• **Problem**
When "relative" occurs in a line of the material, copy that line.

• **Given entries**

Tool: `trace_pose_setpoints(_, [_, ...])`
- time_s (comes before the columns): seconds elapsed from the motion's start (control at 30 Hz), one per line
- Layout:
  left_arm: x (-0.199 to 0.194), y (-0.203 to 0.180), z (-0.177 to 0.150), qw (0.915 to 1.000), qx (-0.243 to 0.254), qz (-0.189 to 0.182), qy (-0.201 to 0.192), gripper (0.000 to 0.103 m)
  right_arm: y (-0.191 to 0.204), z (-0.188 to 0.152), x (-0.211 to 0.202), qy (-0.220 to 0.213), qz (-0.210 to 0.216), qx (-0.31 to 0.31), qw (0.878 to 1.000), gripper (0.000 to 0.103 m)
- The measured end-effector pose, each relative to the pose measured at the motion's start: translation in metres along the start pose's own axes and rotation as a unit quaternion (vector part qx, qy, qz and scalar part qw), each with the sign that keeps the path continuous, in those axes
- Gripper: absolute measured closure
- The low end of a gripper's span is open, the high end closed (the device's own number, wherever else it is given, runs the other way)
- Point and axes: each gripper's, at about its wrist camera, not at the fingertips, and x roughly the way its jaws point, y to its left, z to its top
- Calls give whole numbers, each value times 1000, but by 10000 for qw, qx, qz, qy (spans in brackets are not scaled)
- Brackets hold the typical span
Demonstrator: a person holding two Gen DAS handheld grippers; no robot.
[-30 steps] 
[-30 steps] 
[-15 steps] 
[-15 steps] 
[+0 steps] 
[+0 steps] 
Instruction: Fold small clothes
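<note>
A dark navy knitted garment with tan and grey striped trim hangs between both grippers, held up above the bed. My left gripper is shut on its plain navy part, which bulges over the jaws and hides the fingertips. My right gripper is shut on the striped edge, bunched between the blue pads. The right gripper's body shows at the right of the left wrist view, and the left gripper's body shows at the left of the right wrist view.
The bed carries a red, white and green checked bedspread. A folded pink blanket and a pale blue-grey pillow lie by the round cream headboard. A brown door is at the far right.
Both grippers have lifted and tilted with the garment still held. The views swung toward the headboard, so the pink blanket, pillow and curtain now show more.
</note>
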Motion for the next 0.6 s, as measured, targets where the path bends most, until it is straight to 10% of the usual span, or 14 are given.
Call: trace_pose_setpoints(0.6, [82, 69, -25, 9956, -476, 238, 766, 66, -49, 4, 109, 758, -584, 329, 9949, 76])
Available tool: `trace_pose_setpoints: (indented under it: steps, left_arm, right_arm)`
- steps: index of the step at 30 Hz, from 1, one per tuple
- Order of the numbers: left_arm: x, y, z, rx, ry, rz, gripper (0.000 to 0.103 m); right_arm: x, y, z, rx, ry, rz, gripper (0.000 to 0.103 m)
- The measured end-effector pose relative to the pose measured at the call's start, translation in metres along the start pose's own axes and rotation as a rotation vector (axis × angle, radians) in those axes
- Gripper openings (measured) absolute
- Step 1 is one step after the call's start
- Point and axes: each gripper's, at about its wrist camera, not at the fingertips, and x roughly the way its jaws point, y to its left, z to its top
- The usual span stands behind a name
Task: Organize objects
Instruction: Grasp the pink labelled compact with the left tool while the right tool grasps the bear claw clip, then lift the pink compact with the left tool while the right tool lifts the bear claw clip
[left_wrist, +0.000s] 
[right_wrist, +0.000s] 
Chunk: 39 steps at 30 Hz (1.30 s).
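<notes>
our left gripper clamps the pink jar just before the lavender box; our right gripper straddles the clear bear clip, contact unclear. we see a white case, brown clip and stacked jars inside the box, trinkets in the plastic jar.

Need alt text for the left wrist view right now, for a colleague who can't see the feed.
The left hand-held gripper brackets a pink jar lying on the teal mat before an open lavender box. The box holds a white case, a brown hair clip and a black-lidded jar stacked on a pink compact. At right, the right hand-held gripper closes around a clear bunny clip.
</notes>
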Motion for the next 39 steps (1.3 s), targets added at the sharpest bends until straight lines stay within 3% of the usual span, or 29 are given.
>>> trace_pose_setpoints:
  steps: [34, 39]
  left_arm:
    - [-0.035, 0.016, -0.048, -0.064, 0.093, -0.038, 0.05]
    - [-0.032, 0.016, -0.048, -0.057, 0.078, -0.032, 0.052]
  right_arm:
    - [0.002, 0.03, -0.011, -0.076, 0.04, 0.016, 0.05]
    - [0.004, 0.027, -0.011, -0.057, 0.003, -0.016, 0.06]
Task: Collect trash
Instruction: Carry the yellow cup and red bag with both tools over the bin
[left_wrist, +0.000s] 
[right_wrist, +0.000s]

• **Finished task**
- The measured end-effector pose, each relative to the pose measured at the motion's start: translation in metres along the start pose's own axes and rotation as a unit quaternion (vector part qx, qy, qz and scalar part qw), each with the sign that keeps the path continuous, in those axes
- The measured end-effector pose relative to the pose measured at the call's start, translation in metres along the start pose's own axes and rotation as a rotation vector (axis × angle, radians) in those axes

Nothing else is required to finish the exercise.